How To Have Sex: immagini vivide e ombre
Vestiti striminziti che dell’immaginazione se ne beffano e trucco eccessivo sono la divisa che le tre amiche indossano per riconoscersi e farsi riconoscere dagli altri ragazzi in una sorta di campo di battaglia dove la posta in gioco è il sesso. Ossessione e argomento di ogni conversazione. Molly Manning Walker gestisce il ritmo del racconto con una precisione invidiabile per un esordio (così come il suono dalla forte valenza narrativa che si fa sempre più ovattato per evidenziare lo stato d’animo della protagonista).
Quello di Manning Walker è un film sensoriale. Il caldo, il sudore, gli odori. È tutto palpabile. Il suo passato di direttrice della fotografia è un asso nella manica che la regista – ispirata per la storia da un’esperienza personale – sfodera dal primo minuto. Albe e tramonti color zucchero filato, colori sgargianti, immagini vivide e pop. E poi il buio e le ombre che prendono sempre più spazio sullo schermo e nel cuore della protagonista.

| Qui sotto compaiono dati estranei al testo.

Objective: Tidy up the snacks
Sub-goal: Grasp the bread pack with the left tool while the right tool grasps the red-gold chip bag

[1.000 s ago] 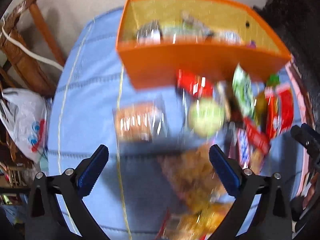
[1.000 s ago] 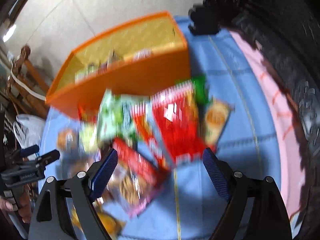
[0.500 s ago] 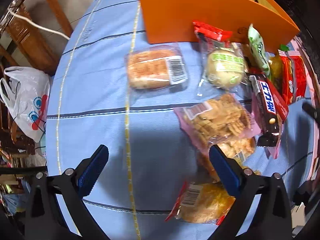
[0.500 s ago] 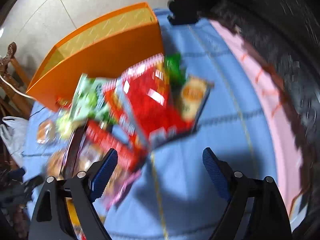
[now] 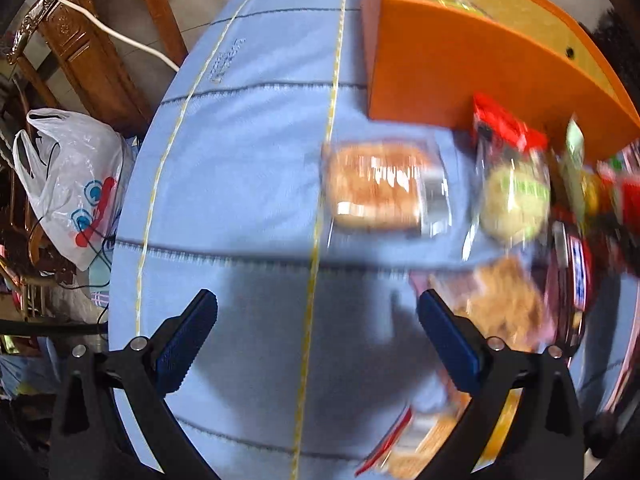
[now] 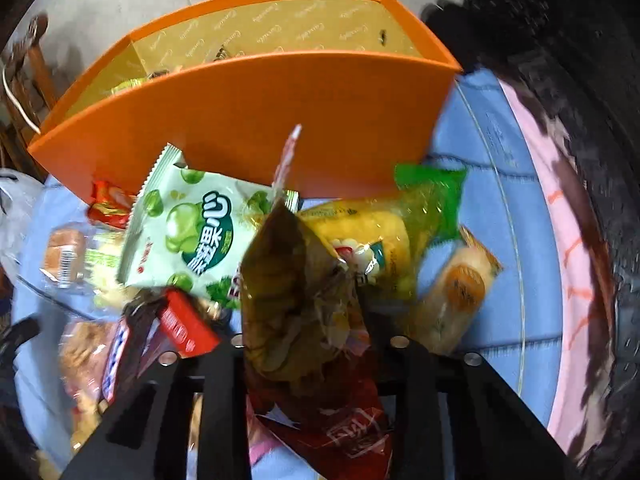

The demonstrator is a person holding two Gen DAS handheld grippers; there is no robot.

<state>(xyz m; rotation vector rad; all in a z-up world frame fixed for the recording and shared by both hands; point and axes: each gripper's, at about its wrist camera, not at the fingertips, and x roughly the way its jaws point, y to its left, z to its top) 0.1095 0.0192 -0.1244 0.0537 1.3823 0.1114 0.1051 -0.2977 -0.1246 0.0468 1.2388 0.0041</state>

Un film sul consenso e i suoi contorni sfumati
L’evento che cambia tutto è l’incontro sulla spiaggia di Mia con un ragazzo. Quello per cui lei era (o credeva di essere) lì ma che, nella realtà dei fatti, si trasforma in una manciata di minuti infiniti, pietrificanti, che alle urla divertite dell’inizio lasciano spazio al silenzio. Perché Mia non sa come definire quello che è successo né gestire quelle emozioni fatte di dolore, incredulità e vergogna. How To Have Sex è un film che mette a disagio. E lo fa perché porta in scena avvenimenti che rievocano esperienze non necessariamente identiche a quelle vissute dalla protagonista, ma situazioni o sensazioni che ogni ragazza ha vissuto e provato.
Quello di Molly Manning Walker è un film che parla di consenso e dei suoi contorni sfumati. Un film importante che arriva in un momento storico in cui la consapevolezza femminile prende sempre più forma e voce ma in cui, allo stesso tempo, le forme di violenza subite si moltiplicano. Quella della pressione sessuale (maschile e femminile) esercitata dalla società è una realtà che si perde nella notte dei tempi.
Manning Walker costruisce attorno a questo tema un racconto tristemente autentico. How To Have Sex si inserisce in un discorso collettivo che riguarda tutti. Sia chi non è più adolescente ma che nelle dinamiche vissute da Mia e le sue amiche si riconoscerà, sia i coetanei della protagonista. Una riflessione sulle prime esperienze sessuali. Su quello che sono e non dovrebbero (mai) essere. Un film spietatamente illuminante.